Вася ночью ловил летучих мышей, поймал двадцать пять нетопырей, но сюда не понес: был только один мешок, перегрызлись бы и поранились. Кольцевал только.
А в вольере Панютин больше никого не держит. Вздорожал мучной червь. Одних мышей выпустил, другие погибли.
Но пора. Лестницу на плечи, пару дуплянок на носилки. За проволочной калиткой вниз ведет лесная тропа. Присмотрены уже две ели. Конечно, на ели искать дупло — не дело разумного рукокрылого, да ничего не попишешь — осины окрест выпадают из древостоя. Сменяясь на вершине шаткой лестницы, ребята обпиливают сучки с одной стороны ствола, обещая мышам и свободный подлет, и падение.
Потом Константин Константинович накидывает на плечо бухту тонкого троса с блоком и медленно взбирается сам.
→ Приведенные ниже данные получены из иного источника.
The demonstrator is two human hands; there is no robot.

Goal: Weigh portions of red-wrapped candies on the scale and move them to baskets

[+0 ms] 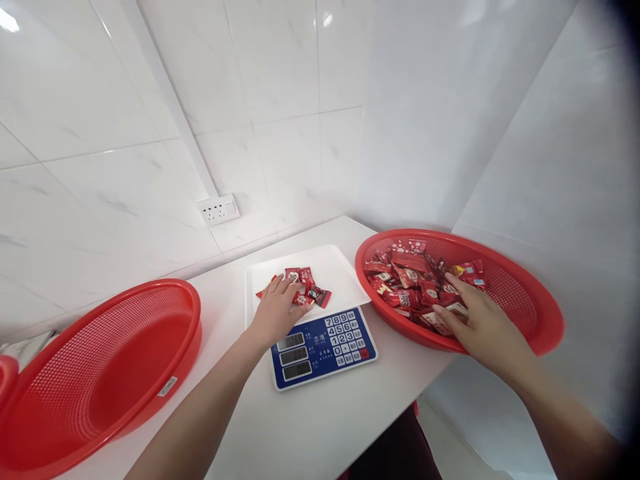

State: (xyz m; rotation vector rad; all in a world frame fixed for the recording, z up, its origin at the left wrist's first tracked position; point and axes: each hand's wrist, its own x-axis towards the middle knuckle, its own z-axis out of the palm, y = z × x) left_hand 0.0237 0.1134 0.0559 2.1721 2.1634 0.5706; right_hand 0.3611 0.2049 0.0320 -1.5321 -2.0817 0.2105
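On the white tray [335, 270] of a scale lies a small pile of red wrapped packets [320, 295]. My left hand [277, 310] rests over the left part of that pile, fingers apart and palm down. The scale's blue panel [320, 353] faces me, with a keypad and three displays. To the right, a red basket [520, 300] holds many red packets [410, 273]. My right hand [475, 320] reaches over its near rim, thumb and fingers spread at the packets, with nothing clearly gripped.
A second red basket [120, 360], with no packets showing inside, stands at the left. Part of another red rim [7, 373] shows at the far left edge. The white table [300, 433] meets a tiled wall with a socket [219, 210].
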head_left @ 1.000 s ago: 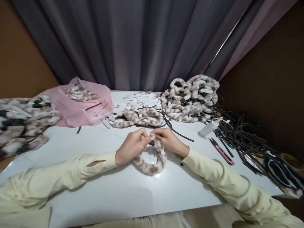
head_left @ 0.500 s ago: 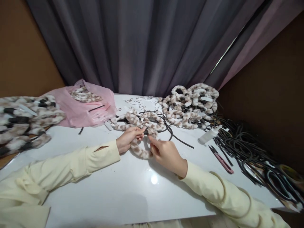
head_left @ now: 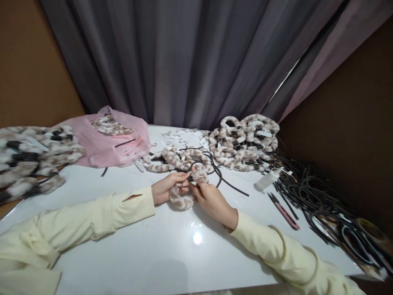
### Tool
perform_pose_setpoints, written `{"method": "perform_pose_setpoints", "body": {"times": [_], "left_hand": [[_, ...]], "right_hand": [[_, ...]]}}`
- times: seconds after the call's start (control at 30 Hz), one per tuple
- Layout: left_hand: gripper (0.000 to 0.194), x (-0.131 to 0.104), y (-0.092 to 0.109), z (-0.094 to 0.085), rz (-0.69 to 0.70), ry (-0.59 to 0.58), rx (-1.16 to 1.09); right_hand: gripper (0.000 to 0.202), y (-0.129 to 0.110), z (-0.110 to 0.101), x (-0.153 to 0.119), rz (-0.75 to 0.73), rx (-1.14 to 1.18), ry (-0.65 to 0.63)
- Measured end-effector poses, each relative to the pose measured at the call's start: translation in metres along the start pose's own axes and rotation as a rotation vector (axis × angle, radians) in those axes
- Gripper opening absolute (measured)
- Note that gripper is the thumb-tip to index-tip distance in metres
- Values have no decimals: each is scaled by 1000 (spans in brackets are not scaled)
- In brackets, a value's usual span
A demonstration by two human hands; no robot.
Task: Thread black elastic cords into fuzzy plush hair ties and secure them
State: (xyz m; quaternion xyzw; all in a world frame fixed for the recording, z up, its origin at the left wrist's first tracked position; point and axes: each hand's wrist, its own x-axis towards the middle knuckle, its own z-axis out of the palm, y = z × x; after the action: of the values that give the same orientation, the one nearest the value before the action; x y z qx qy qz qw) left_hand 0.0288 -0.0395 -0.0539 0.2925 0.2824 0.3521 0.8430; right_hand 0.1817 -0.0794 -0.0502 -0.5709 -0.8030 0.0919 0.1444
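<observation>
A fluffy white-and-brown fur ring is held just above the white table, in front of me. My left hand grips its upper part, thumb and fingers closed by a dark wrapped section. From there a thin black cord curves up in a loop. My right hand is closed in a pinch at the ring's right side, close to the left fingertips. Whatever lies between the right fingertips is hidden. Just behind the hands rest more fur rings with loose black cord.
A pink plastic bag with fur pieces stands back left, beside a fur pile. Another pile of fur rings sits back right. A squeeze bottle, pink-handled snips and tangled black cords lie along the right side.
My right index finger, extended before, has drawn into a pinch near the left fingertips. A black cord loop now rises above the ring. The ring has turned slightly. The view has shifted a little.
</observation>
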Motion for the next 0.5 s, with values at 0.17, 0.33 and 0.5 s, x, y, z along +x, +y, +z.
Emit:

Вася травит трос, и Панютин крепит блок на сучке, скидывает конец, а Витя проводит трос сквозь ушко на коньке дуплянки и крепко держит снасть. Вася с резкой присядкой тянет рывками трос, закрепляя карабином каждый подъем дуплянки.
Наконец, наверху, Константин Константинович делает то, что никому не доверит: тремя гвоздищами-двадцатками, вгоняя их наполовину, на вырост, прицепляет дуплянку к дереву.
Так окружает он свой дом их убежищами. Пожелаю, чтобы (как уже -в опытных, на Рублевском шоссе) поселились поскорее и в этих дуплянках рукокрылые. И тогда, может — здесь же, неподалеку — однажды под утро Панютин увидит, как вьется у дерева молодняк, закладывая и кольца, и петли, и восьмерки — и сам, задрав голову, порадуется целой стае визжащих от удовольствия летучих мышей.